▸ Exercise requirements
The expected output is exactly the lines below, starting at the line with "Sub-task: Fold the" and ending at the line with "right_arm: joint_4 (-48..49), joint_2", both included; no other line belongs in it.

Top of Dataset records

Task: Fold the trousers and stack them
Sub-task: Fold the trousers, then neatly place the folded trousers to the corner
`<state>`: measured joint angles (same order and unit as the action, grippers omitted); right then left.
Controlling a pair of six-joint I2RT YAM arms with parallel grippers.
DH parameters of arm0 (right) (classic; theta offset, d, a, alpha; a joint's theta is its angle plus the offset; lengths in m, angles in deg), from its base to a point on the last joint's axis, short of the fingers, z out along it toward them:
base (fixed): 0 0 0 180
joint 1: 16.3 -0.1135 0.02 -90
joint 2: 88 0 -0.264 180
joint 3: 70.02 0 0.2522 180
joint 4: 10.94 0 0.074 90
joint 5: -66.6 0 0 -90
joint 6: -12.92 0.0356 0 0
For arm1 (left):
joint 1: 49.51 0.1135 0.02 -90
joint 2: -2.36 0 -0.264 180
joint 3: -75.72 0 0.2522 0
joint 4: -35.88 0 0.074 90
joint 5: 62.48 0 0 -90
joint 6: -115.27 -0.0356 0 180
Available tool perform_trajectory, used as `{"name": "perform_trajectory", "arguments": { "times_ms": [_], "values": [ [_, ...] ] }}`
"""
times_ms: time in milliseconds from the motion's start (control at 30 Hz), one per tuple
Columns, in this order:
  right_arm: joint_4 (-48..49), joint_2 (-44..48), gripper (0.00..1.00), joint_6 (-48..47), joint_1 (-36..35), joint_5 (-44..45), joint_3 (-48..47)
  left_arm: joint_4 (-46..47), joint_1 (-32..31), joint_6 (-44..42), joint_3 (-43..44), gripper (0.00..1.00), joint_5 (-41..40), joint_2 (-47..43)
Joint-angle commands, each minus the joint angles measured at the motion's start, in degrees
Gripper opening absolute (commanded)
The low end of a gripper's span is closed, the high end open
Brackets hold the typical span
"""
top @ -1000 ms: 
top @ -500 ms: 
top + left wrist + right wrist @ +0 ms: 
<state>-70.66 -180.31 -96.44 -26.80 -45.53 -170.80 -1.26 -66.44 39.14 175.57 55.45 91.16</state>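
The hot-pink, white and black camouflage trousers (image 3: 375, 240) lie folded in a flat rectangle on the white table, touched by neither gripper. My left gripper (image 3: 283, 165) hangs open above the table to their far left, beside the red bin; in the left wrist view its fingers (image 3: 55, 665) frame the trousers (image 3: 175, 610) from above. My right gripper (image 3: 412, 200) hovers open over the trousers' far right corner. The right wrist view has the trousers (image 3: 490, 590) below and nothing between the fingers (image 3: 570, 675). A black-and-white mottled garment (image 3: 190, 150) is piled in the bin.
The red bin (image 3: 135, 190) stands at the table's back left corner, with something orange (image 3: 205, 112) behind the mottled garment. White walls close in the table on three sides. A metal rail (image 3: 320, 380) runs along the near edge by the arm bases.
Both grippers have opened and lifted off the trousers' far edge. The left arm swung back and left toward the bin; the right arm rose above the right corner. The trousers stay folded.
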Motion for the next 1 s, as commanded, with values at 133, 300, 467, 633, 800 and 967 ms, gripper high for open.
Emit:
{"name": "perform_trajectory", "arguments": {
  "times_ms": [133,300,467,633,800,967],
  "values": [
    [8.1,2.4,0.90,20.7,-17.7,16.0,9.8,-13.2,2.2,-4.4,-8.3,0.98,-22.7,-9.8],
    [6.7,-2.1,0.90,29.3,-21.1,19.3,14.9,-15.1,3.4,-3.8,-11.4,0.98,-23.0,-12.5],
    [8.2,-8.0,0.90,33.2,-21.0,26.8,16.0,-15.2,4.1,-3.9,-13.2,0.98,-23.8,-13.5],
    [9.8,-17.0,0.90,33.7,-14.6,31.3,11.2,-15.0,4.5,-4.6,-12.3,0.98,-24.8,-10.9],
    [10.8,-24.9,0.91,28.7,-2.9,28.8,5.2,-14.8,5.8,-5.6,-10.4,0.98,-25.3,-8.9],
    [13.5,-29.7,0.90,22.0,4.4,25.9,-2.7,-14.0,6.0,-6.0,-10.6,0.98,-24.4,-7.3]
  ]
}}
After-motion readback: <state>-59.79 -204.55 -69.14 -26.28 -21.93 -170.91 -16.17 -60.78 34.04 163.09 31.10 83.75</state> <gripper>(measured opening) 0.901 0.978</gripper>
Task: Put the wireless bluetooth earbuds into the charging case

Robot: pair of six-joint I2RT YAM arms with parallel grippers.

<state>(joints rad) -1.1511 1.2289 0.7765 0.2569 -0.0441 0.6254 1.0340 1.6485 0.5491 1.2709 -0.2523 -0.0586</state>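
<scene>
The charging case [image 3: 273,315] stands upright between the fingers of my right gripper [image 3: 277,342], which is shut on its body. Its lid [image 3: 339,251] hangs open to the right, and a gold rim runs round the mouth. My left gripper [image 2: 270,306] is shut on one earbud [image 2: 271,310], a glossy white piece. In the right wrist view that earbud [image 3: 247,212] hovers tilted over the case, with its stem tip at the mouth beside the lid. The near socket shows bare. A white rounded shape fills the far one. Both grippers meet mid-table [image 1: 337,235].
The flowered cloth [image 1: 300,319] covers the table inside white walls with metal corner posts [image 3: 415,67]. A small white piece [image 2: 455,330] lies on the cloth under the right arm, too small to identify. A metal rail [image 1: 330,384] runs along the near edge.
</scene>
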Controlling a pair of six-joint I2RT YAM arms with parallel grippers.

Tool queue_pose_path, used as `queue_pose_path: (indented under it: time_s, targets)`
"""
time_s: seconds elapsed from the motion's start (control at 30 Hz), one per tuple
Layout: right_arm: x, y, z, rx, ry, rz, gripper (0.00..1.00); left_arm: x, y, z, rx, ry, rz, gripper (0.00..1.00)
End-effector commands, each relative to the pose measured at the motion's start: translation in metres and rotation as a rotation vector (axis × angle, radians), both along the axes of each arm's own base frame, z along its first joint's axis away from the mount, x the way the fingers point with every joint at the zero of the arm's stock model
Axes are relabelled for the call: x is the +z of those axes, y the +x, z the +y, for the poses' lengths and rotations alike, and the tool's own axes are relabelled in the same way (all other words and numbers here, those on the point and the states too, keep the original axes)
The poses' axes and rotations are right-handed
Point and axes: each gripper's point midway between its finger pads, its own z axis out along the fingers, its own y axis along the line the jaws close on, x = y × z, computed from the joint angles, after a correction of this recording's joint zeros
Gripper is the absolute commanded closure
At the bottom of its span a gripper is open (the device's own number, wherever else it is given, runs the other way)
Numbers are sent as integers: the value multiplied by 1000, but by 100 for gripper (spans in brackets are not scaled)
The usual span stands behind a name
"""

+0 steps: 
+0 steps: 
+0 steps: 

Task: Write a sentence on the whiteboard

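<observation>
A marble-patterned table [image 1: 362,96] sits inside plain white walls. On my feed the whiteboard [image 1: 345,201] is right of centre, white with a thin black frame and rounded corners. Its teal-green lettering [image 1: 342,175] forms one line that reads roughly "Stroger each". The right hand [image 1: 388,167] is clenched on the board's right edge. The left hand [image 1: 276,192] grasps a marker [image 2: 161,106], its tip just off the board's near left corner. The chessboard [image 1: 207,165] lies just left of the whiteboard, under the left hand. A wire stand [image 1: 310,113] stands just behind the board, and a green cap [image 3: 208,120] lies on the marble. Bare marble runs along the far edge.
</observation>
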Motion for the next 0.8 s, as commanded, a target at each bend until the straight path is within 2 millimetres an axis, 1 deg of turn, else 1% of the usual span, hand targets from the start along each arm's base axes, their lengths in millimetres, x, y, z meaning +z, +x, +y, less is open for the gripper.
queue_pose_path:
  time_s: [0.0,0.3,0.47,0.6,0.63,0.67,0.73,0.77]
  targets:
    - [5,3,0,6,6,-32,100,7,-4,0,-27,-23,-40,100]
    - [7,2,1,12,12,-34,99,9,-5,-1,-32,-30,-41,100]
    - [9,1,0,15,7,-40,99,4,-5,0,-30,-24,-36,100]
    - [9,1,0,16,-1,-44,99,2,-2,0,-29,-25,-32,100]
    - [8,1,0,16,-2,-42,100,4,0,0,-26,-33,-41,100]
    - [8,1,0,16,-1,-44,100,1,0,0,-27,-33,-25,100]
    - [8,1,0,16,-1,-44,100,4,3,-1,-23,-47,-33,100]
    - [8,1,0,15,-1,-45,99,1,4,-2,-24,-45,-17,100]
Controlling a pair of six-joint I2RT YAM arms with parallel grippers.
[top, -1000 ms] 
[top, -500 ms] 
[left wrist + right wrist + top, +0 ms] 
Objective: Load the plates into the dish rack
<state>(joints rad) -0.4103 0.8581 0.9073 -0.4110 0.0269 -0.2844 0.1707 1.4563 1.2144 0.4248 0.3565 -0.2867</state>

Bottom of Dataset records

▸ Written solution
Sub-task: Fold the trousers, then neatly place the folded trousers to the corner
`<state>`: measured joint angles (same order and unit as the action, grippers omitted); right then left.
Controlling a pair of six-joint I2RT YAM arms with parallel grippers.
DH parameters of arm0 (right) (classic; theta offset, d, a, alpha; a joint's theta is its angle plus the offset; lengths in m, angles in deg), from its base to a point on the last joint's axis, short of the fingers, z out along it toward them:
base (fixed): 0 0 0 180
joint 1: 16.3 -0.1135 0.02 -90
joint 2: 88 0 -0.264 180
joint 3: 70.02 0 0.2522 180
joint 4: 10.94 0 0.074 90
joint 5: -66.6 0 0 -90
joint 6: -12.92 0.0356 0 0
For arm1 (left):
joint 1: 49.51 0.1135 0.02 -90
joint 2: -2.36 0 -0.264 180
joint 3: -75.72 0 0.2522 0
joint 4: -35.88 0 0.074 90
joint 5: 62.48 0 0 -90
joint 6: -115.27 -0.0356 0 180
Available tool perform_trajectory, used as `{"name": "perform_trajectory", "arguments": { "times_ms": [_], "values": [ [_, ...] ] }}`
"""
times_ms: time in milliseconds from the motion's start (control at 30 Hz), one per tuple
Columns, in this order:
  right_arm: joint_4 (-48..49), joint_2 (-44..48), gripper (0.00..1.00), joint_6 (-48..47), joint_1 (-36..35), joint_5 (-44..45), joint_3 (-48..47)

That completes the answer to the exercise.